With few solid statistics to back up their industry, guide outfitters have little political clout in negotiations with provincial and federal officials on issues such as allocation of fish quotas, preservation of forests or the recent plan to build a massive oil pipeline across northern B.C.
Gyger points out it is also often difficult for leaders of industry associations to get members to agree on political strategy.
"It's hard to keep the guys in line," he said. "It's like herding chickens. They all got their own ideas. They're all very passionate. The ministry [of tourism] considers them a high-strung bunch."
Training opportunities lacking
Thompson began guiding part time in 1990. In 2000, he had the idea to start a small floating lodge. He bought a used pile-driving barge and two unbuilt prefabricated log houses and spent the next four years turning them into a two-storey floating structure. He did the bulk of the work himself, hiring skilled tradespeople as needed.
In 2011, the lodge had a six-week provincial park permit to be anchored in the calm, sheltered waters of the pristine, remote Dala-Kildala estuary, which attracts visitors from all over the world.
On that Sunday in September, Thompson was going to pick up his cousin Cindy Johnson, who works as the lodge's cook, housekeeper and bookkeeper and had taken a six-week leave of absence from her regular job to cook for Thompson for the season. Working as a cook in a lodge anchored and isolated in the middle of the wilderness doesn't appeal to everyone, so Thompson has to deal with a high turnover of employees. One year, a culinary arts student quit after just one week.
Although the community colleges do offer guiding and tourism programs, often, they do not attract enough students, and sessions have to be cancelled. Gyger says traditional apprenticeships are more common.
A British Columbia licensed fishing guide will often take on one or more assistant angling guides, people who already have a lot of fishing and back country experience who learn how to operate the business before either setting out on their own or finding something different to do.
"It's very demanding," Gyger says. "The ones who aren't really passionate burn out after a few years."
Another problem for guide outfitters is selling the business. If the guide doesn't have a lodge or a boat, the only capital asset could be a licence. Some rivers in British Columbia are "classified," which means guides are allocated what are called "rod days," permission to fish in some of the most valuable areas for a given period of time with a specific number of rods (clients).
Other rivers are "unclassified" and open to everyone. So, a guide who works an unclassified river with no rod days has nothing to sell when leaving the business.
Guides often co-operate and hire each other.
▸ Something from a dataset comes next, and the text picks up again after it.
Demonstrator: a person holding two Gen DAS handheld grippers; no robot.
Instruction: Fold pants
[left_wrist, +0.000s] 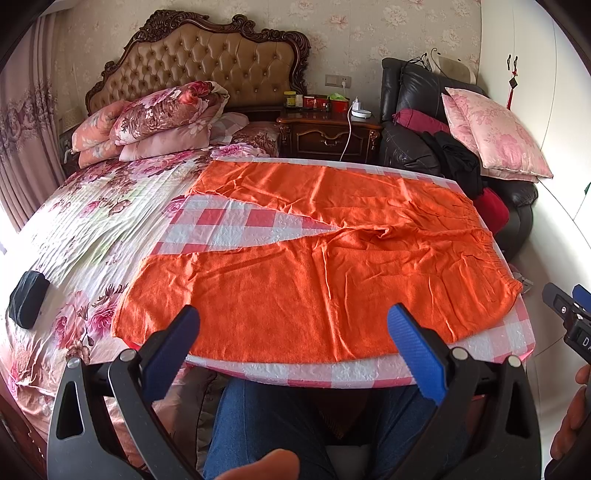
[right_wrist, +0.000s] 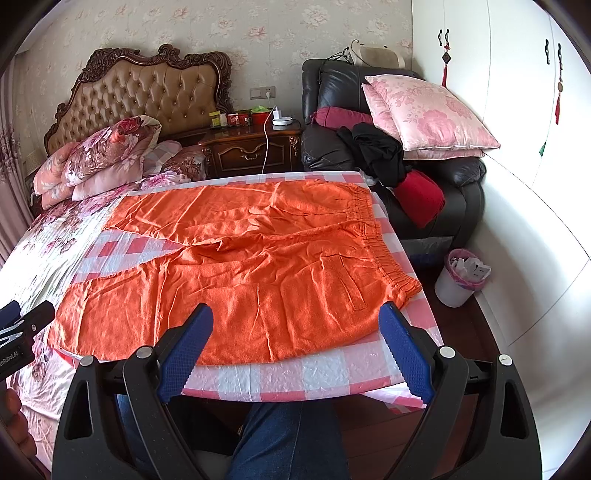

Thus, a guide with a large group of clients might partner temporarily with another guide who also has a "rod day" allocation for a certain river. Thompson will also bring in other guides with more boats if needed when his lodge is at capacity.
Fishing and hunting and guiding have existed for thousands of years. Now, a 21st-century factor is changing the business: social media. Where once, a guide outfitter's reputation depended on word of mouth, today, online forums and even tweets play a major role, with clients recommending some guides and warning of problems with others.
"Guides get into this for the love of it," said Gyger. "They get a reputation that goes around the world with the internet, and it's the honest and straight-up people who are really successful."